The US Nuclear Energy Institute has said that "some of America's electricity markets are failing to accurately value the commodity's contribution to modern-day society. That is putting some nuclear energy facilities at risk of premature retirement despite excellent operations." The organisation's CEO, Marvin Fertel, said "Restructured, competitive markets can work effectively and efficiently, but today they are not producing price signals sufficient to stimulate investment in new electric generating capacity, with the exception of gas-fired plants, or to support continued operation of existing capacity." In some markets gas generation is exceptionally competitive, while at the same time renewable operators enjoy subsidies great enough to make money even when power prices are below zero. At these times, continuously operating nuclear power plants sometimes operate at a loss.
Although the EIA study did not address market issues, it presented an analogue in a scenario where some nuclear units close before the end of their 60-year operating life due to an assumed 3% year-on-year rise in fixed costs that would put stress on the competitiveness of older units. Including no additional nuclear capacity beyond the five units under construction today, the scenario indicates the resulting shortfall in generating capacity would primarily be met by a 13% increase in CO2-emitting natural-gas fired generation and a 5% increase in renewables, which are assumed to be non-CO2 emitting.
This loss of some 42 GWe of nuclear units without a drop in older coal plants results in electricity sector emissions 4% (85 million tonnes of CO2 per year) higher than EIA's reference scenario where nuclear costs do not rise and nuclear units retire at 60 years of age.
Similarly, a scenario which applies the annual 3% rise in fixed costs to coal units, in addition to a predicted rise in the cost of coal itself, would see many retirements of older coal plants.

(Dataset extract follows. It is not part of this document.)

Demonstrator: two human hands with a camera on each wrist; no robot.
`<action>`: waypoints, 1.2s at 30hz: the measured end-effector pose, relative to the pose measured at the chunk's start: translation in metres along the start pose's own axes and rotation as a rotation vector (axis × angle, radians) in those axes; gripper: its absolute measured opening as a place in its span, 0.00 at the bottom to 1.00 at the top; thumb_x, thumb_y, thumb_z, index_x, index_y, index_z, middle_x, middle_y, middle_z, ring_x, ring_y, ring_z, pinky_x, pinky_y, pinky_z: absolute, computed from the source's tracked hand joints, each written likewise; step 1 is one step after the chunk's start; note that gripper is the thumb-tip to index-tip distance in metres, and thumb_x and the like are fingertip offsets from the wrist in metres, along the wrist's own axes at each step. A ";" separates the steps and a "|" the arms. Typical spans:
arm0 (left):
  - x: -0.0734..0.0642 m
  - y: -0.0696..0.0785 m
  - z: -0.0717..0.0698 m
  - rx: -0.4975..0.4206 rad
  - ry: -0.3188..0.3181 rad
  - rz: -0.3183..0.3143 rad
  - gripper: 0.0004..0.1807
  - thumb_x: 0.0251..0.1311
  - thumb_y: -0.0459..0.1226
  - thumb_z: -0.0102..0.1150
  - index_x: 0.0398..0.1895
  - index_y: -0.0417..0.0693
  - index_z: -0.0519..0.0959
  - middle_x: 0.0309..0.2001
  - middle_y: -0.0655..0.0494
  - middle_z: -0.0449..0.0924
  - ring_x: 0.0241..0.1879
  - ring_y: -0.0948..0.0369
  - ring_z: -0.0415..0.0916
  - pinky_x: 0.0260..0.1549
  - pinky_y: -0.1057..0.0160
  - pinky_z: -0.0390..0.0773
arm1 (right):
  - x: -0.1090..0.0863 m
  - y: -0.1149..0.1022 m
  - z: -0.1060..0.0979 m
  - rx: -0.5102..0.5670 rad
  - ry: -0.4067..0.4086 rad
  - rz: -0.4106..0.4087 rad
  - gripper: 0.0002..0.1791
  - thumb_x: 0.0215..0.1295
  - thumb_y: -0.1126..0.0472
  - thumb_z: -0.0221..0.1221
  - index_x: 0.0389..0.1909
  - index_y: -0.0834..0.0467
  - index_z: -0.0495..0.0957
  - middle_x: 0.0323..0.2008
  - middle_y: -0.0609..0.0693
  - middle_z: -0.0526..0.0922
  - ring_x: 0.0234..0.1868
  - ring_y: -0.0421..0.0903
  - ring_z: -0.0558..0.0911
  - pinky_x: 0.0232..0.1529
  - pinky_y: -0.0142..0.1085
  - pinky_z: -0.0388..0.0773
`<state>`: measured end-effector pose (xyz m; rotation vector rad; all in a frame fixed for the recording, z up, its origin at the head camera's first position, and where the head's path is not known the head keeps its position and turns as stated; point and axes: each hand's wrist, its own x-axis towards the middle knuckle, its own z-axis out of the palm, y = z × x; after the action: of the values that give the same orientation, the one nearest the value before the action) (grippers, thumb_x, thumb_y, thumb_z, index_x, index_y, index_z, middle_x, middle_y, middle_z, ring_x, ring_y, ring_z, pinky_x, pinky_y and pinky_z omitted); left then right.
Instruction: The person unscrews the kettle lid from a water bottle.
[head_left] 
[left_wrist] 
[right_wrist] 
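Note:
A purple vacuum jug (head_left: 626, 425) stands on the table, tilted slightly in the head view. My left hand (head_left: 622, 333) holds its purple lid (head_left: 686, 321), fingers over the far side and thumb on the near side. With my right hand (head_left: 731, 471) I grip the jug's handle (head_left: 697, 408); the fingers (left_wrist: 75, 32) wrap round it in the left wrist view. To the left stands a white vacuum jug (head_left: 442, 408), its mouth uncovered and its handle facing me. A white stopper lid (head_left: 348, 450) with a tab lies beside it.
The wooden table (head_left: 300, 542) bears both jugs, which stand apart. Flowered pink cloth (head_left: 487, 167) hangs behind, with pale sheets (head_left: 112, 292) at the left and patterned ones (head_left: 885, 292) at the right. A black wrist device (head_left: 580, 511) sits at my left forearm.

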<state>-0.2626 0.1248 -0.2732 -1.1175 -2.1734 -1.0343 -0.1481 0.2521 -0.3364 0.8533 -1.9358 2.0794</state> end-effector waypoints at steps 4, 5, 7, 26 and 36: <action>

But with coal assumed to be replaced by lower-emitting sources like natural gas as well as renewables, electricity sector emissions would be 20% lower than the reference - a reduction of around 425 million tonnes per year in 2040.
The coal retirement scenario did not allow the possibility that nuclear power could grow in response to market changes, and both scenarios had natural gas as the main beneficiary of retirements.